Aim of the exercise
The lines below from the one with "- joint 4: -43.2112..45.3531" up to and including the one with "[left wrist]" are what you should set down, exactly and without pictures.

Stored data entries:

···

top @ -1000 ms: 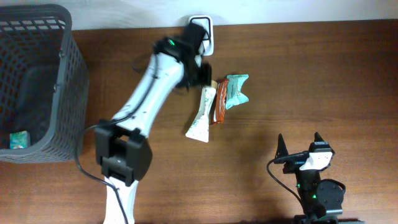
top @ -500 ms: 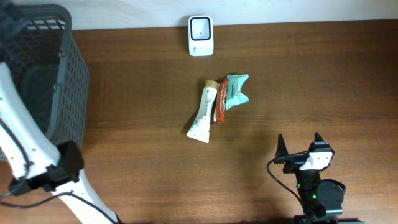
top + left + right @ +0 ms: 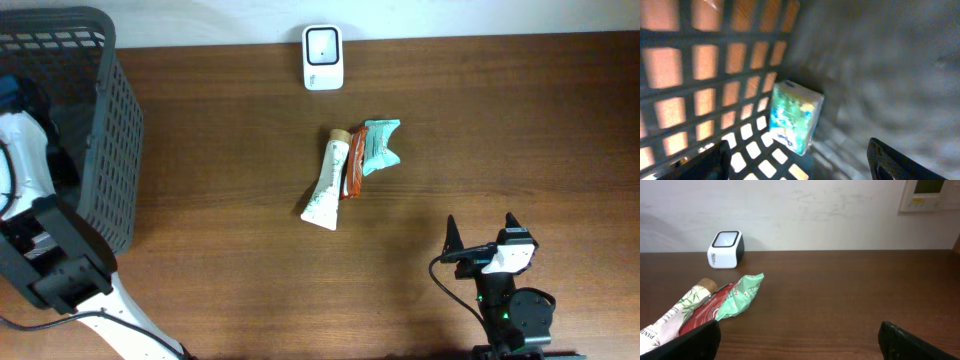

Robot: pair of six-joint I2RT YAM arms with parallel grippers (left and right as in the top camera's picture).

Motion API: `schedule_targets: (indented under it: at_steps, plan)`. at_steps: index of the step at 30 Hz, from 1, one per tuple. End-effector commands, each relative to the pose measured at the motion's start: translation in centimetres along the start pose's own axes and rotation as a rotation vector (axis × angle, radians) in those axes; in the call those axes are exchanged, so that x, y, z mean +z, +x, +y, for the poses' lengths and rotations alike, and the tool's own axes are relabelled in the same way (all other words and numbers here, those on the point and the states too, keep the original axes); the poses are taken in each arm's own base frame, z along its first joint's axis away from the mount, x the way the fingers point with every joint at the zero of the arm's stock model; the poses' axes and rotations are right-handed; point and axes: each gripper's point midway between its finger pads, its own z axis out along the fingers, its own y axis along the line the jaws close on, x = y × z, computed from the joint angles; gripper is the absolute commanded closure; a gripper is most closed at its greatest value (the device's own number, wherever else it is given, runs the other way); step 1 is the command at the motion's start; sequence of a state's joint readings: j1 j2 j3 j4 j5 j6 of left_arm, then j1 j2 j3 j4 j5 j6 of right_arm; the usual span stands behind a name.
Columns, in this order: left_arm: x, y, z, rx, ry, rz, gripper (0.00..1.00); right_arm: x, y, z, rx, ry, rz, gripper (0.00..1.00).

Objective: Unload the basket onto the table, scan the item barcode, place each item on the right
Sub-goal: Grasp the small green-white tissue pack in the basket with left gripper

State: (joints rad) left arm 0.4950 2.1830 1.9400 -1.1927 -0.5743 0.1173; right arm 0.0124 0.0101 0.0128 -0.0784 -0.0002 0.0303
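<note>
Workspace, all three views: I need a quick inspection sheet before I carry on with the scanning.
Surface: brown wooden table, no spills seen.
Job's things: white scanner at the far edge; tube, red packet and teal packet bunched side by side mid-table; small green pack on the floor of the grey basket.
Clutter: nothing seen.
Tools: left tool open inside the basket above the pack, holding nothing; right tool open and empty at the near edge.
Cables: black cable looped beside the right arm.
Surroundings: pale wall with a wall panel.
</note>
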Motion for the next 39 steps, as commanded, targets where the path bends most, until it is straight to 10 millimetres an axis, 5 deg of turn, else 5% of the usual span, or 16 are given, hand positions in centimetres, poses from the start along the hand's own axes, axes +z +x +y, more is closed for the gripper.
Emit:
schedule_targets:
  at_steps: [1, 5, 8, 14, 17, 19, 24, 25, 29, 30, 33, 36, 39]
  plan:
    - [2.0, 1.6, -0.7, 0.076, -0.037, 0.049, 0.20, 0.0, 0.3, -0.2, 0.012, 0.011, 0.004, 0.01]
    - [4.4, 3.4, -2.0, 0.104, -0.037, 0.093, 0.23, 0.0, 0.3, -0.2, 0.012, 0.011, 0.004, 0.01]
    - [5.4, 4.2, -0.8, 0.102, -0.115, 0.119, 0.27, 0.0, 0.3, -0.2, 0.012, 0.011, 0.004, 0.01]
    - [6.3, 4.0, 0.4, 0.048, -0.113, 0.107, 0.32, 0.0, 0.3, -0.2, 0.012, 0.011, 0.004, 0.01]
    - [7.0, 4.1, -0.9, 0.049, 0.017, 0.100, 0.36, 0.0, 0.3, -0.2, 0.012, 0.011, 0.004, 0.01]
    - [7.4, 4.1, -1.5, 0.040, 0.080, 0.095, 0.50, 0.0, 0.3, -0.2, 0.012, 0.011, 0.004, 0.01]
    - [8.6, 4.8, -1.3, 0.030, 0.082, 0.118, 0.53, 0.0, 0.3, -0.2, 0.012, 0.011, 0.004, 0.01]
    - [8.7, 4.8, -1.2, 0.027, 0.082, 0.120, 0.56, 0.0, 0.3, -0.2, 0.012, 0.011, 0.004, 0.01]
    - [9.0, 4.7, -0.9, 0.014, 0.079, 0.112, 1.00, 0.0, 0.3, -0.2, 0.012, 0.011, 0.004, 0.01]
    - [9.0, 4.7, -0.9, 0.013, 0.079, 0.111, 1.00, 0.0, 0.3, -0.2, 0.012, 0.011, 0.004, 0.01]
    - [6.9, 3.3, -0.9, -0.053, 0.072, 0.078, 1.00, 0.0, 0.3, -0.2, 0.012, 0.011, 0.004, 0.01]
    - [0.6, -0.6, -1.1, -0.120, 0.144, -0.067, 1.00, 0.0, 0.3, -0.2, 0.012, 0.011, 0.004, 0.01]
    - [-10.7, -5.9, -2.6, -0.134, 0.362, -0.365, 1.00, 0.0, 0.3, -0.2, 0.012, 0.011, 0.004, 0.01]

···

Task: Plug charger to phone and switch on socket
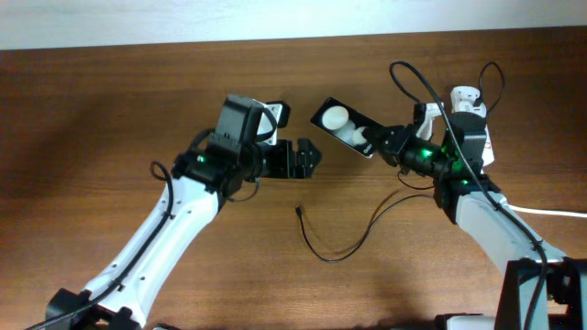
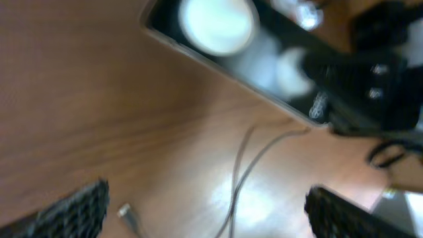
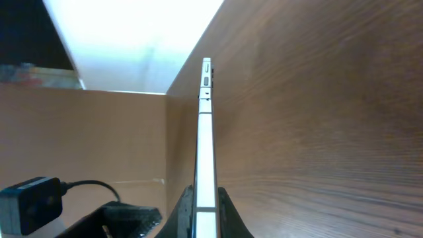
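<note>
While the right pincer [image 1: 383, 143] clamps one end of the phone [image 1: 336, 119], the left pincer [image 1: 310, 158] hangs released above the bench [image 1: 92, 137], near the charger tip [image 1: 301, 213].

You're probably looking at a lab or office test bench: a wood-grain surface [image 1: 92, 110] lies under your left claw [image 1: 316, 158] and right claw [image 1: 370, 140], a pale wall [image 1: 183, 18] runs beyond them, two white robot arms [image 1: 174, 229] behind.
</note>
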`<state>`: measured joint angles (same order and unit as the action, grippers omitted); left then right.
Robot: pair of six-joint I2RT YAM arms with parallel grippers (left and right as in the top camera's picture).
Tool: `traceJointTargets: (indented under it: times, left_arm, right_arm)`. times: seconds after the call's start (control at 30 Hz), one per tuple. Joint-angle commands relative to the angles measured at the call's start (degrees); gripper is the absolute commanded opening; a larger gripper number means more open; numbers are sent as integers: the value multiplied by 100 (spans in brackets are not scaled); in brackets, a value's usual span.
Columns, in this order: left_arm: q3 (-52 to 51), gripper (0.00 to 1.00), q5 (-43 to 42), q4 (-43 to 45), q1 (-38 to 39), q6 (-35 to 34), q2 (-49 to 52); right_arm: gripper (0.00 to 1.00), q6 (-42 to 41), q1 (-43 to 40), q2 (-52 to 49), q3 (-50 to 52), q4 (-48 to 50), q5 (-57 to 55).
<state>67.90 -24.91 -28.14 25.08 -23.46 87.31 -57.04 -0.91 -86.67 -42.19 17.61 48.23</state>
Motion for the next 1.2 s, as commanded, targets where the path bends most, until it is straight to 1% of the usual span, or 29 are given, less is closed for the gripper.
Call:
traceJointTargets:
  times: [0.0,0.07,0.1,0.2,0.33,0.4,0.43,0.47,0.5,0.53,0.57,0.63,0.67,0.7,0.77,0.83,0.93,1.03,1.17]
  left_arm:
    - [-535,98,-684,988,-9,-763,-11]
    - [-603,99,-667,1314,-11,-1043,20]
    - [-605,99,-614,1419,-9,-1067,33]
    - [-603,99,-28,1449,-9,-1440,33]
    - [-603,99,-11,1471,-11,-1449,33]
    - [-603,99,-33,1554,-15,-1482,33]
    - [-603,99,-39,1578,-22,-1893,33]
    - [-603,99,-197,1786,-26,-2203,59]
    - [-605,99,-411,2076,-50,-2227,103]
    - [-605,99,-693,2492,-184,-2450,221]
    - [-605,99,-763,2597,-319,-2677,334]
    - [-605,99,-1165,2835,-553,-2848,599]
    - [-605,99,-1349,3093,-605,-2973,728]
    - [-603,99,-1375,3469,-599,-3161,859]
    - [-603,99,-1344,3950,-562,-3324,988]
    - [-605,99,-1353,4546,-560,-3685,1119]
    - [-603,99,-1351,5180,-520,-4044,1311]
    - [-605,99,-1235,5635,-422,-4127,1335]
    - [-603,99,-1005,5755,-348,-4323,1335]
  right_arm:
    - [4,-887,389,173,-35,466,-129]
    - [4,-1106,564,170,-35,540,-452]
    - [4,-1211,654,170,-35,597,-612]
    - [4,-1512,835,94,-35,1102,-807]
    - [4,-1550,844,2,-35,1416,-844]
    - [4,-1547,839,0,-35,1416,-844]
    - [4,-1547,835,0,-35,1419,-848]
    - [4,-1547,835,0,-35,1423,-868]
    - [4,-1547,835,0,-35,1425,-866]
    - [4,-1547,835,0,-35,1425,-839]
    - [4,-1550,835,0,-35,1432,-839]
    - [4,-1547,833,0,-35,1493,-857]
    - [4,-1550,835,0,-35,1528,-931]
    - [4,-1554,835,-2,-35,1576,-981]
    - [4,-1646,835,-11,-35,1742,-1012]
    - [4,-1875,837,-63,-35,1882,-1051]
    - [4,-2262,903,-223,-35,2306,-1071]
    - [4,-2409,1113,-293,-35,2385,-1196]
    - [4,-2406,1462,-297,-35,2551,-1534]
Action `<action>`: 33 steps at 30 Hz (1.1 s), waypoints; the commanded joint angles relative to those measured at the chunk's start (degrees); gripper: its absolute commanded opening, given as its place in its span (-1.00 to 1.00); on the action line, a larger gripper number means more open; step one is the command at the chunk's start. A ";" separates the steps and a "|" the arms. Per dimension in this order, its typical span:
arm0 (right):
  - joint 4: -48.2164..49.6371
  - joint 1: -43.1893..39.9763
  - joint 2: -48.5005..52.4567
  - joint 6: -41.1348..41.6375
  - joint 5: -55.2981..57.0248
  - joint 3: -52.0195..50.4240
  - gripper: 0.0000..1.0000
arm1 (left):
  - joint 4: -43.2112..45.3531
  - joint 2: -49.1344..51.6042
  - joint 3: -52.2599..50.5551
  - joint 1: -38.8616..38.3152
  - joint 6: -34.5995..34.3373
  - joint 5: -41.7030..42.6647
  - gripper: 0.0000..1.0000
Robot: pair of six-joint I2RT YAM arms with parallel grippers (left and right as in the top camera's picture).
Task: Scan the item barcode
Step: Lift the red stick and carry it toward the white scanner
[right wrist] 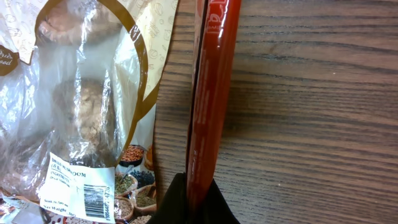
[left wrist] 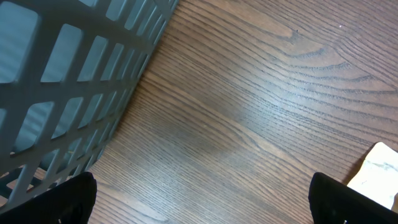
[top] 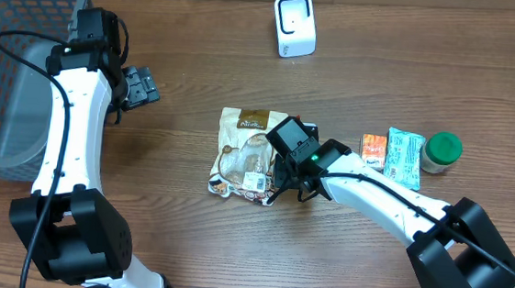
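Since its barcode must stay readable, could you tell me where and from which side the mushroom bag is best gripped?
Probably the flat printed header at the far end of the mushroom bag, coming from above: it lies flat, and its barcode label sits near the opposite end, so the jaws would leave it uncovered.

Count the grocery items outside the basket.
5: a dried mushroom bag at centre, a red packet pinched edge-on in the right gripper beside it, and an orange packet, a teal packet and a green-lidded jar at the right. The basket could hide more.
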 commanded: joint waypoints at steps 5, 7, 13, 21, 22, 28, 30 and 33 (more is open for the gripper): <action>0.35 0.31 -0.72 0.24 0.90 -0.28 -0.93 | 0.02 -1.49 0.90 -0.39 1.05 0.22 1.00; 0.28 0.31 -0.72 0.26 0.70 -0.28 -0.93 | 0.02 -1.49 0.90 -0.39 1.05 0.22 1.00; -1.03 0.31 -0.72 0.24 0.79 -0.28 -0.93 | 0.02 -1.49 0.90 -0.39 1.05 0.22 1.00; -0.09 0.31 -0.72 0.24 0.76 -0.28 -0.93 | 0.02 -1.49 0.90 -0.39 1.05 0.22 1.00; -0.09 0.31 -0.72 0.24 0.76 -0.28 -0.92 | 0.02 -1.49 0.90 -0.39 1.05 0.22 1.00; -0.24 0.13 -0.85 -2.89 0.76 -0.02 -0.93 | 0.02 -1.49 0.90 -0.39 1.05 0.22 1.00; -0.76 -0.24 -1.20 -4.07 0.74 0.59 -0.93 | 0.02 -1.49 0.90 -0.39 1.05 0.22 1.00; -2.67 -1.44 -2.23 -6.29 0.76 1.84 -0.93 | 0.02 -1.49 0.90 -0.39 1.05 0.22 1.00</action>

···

Written solution
  - joint 4: -43.2112..45.3531
  - joint 2: -49.1344..51.6042
  - joint 3: -52.2599..50.5551
  - joint 1: -38.8616..38.3152
  - joint 6: -34.5995..34.3373
  - joint 5: -41.7030..42.6647
  - gripper: 0.0000..1.0000
Robot: pair of six-joint I2RT YAM arms with parallel grippers (left and right as in the top camera's picture).
Task: Scan the item barcode
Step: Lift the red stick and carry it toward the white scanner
[right wrist] 
[left wrist] 

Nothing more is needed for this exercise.